== What needs to be done ==
When you write out the listing, keep every character and omit the pictures.

== Data extract ==
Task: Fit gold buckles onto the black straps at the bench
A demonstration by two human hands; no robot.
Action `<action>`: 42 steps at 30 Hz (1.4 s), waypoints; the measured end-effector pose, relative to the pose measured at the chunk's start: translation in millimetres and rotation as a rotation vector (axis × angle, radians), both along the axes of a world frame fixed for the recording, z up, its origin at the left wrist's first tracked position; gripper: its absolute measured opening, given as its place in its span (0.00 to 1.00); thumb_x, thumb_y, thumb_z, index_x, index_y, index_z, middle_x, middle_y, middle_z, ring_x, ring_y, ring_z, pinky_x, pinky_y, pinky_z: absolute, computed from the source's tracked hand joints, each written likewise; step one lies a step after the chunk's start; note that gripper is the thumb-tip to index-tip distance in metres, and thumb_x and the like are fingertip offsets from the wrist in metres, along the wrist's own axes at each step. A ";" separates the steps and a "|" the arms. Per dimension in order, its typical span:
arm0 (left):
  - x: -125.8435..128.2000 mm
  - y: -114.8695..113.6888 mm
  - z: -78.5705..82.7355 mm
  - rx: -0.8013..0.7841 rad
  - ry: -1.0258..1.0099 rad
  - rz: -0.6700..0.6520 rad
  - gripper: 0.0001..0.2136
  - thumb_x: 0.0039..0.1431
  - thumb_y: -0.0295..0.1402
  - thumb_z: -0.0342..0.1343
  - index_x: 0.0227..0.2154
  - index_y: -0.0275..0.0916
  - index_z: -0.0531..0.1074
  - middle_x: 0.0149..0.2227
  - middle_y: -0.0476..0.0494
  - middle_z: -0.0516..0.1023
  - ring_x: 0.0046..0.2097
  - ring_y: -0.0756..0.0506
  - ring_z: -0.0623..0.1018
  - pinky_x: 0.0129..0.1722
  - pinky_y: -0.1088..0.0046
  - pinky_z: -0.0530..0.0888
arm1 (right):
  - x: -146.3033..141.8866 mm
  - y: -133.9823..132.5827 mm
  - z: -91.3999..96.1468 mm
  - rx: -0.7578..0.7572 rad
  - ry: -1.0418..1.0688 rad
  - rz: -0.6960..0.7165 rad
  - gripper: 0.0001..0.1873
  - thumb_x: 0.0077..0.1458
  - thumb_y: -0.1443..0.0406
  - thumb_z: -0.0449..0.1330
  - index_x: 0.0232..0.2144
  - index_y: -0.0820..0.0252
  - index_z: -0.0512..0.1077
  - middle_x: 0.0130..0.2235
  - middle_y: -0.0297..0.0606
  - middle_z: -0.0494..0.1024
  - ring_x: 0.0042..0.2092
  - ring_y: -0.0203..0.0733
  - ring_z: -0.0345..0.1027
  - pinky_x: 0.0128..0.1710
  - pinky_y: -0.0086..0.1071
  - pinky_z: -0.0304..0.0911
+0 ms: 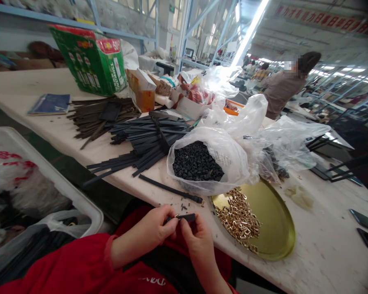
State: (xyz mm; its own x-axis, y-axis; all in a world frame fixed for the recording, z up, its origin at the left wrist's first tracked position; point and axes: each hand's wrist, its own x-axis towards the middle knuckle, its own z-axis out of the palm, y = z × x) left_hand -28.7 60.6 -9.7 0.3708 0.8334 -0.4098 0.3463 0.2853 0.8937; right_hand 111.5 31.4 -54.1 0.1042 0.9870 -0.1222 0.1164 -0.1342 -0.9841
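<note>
Left of the gold tray (pixel 274 220), in the head view, both hands work close together by the near edge of the table (pixel 325 241). The left hand (pixel 159 226) is nearly closed, pinching a dark strap (pixel 188 217) beside a small gold metal piece; the right hand (pixel 200 243), thumb and fingers also drawn in, grips the part nearer the tray. Beyond them (buckle end toward the tray) lies another strap (pixel 168 188). A plastic bag (pixel 237 157) of black loops (pixel 199 161) crowds the tray's far left rim, while gold buckles (pixel 239 218) heap inside it. To the tray's right, tabletop stretches, giving room, toward two phones (pixel 366 220).
</note>
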 end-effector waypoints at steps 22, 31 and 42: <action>1.5 -0.6 11.5 -0.077 -0.096 -0.045 0.10 0.50 0.40 0.47 0.25 0.38 0.59 0.20 0.53 0.68 0.17 0.55 0.64 0.17 0.81 0.59 | 5.3 5.1 22.6 -0.116 0.377 0.072 0.08 0.47 0.61 0.61 0.28 0.59 0.68 0.27 0.30 0.72 0.30 0.35 0.65 0.32 0.28 0.62; 0.9 -8.3 11.1 0.014 -0.013 -0.023 0.08 0.53 0.37 0.46 0.25 0.39 0.60 0.19 0.54 0.67 0.18 0.54 0.65 0.17 0.80 0.59 | 3.7 -5.5 25.8 0.146 -0.052 0.026 0.04 0.49 0.63 0.59 0.26 0.57 0.69 0.29 0.35 0.74 0.33 0.40 0.66 0.35 0.32 0.62; -9.7 14.2 7.4 0.061 -0.082 -0.079 0.12 0.51 0.42 0.52 0.29 0.39 0.60 0.21 0.54 0.70 0.21 0.52 0.68 0.20 0.80 0.61 | 12.9 17.0 35.6 0.055 0.044 0.339 0.10 0.54 0.58 0.53 0.27 0.57 0.66 0.26 0.30 0.69 0.30 0.36 0.63 0.30 0.28 0.60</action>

== Solution to the exercise ==
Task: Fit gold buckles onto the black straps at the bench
A demonstration by two human hands; no robot.
Action `<action>`: 42 steps at 30 Hz (1.4 s), waypoints; the measured end-effector pose, relative to the pose measured at the chunk's start: translation in millimetres and rotation as a rotation vector (axis × angle, radians), both along the axes of a world frame fixed for the recording, z up, its origin at the left wrist's first tracked position; gripper: its absolute measured opening, given as its place in its span (0.00 to 1.00); thumb_x, thumb_y, thumb_z, index_x, index_y, index_z, middle_x, middle_y, middle_z, ring_x, ring_y, ring_z, pinky_x, pinky_y, pinky_z: absolute, computed from the source's tracked hand joints, each written likewise; step one lies a step after the chunk's start; note that gripper is the thumb-tip to index-tip distance in metres, and thumb_x and the like are fingertip offsets from the wrist in metres, along the wrist's own axes at each step. A ";" separates the steps and a "|" the arms. Per dimension in order, its typical span:
arm0 (left):
  - x: -125.8435..128.2000 mm
  - y: -114.8695..113.6888 mm
  - z: -78.5705..82.7355 mm
  - rx: -0.8013..0.7841 rad
  - ry: -1.0258..1.0099 rad
  - rz: -0.6700..0.6520 rad
  - gripper: 0.0001..0.2136
  - thumb_x: 0.0039..0.1431
  - thumb_y: -0.0295..0.1402
  - thumb_z: -0.0342..0.1343
  - index_x: 0.0227..0.2154
  - index_y: -0.0275..0.0916
  - index_z: -0.0531..0.1074
  - middle_x: 0.0149..0.2227
  - middle_y: -0.0476..0.0494
  - middle_z: -0.0516..0.1023
  - ring_x: 0.0046..0.2097
  - ring_y: -0.0756..0.0506
  - ring_z: -0.0623..0.1018
  - pinky_x: 0.0129..0.1722
  - pinky_y: -0.1088..0.0046
  - pinky_z: -0.0530..0.0888
arm1 (right):
  - x: -146.3033..141.8866 mm
  - y: -133.9823..132.5827 mm
  - z: -91.3999..96.1468 mm
  - rx: -0.7578..0.7572 rad
  - ry: -1.0418..1.0688 rad
  - rz: -0.6960..0.7165 rad
  - gripper: 0.0001..0.1873
  - thumb_x: 0.0077..0.1458
  - thumb_y: -0.1443..0.0406
  - thumb_z: -0.0449..0.1330
  - index_x: 0.0232..0.2144
  - index_y: -0.0820..0.0252
  - index_z: -0.0512..0.1077
  - middle_x: 0.0130..0.2235
  - middle_y: -0.0297..0.0606
  - middle_z: -0.0494..0.1024
  - ring_x: 0.0042..0.2092
  - ring_y: -0.0203..0.0733
  - ring_z: -0.0345..0.1027
  - pinky_x: 0.0128..0.1710
  - pinky_y: -0.0086..0.1071
  - pinky_z: -0.0304..0.0911
+0 ms: 
State: (xyz mm; its own x-axis, y-axis; all in a world frame fixed for the recording, z up, its origin at the left wrist's first tracked position; point and axes: each hand's wrist, its own x-axis towards the middle knuckle, its own z-axis out of the palm, y = z × x) left_hand -28.7 60.6 -9.7 0.3708 0.8334 -0.4098 0.3463 0.2853 0.8937; right_hand 111.5 31.4 -54.1 0.1042 0.9870 -0.1222 0.1164 -0.1342 -0.9841
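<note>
Left of the gold tray (pixel 274 220), in the head view, both hands work close together by the near edge of the table (pixel 325 241). The left hand (pixel 159 226) is nearly closed, pinching a dark strap (pixel 188 217) beside a small gold metal piece; the right hand (pixel 200 243), thumb and fingers also drawn in, grips the part nearer the tray. Beyond them (buckle end toward the tray) lies another strap (pixel 168 188). A plastic bag (pixel 237 157) of black loops (pixel 199 161) crowds the tray's far left rim, while gold buckles (pixel 239 218) heap inside it. To the tray's right, tabletop stretches, giving room, toward two phones (pixel 366 220).
</note>
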 end-effector waypoints at steps 22, 31 and 42: <action>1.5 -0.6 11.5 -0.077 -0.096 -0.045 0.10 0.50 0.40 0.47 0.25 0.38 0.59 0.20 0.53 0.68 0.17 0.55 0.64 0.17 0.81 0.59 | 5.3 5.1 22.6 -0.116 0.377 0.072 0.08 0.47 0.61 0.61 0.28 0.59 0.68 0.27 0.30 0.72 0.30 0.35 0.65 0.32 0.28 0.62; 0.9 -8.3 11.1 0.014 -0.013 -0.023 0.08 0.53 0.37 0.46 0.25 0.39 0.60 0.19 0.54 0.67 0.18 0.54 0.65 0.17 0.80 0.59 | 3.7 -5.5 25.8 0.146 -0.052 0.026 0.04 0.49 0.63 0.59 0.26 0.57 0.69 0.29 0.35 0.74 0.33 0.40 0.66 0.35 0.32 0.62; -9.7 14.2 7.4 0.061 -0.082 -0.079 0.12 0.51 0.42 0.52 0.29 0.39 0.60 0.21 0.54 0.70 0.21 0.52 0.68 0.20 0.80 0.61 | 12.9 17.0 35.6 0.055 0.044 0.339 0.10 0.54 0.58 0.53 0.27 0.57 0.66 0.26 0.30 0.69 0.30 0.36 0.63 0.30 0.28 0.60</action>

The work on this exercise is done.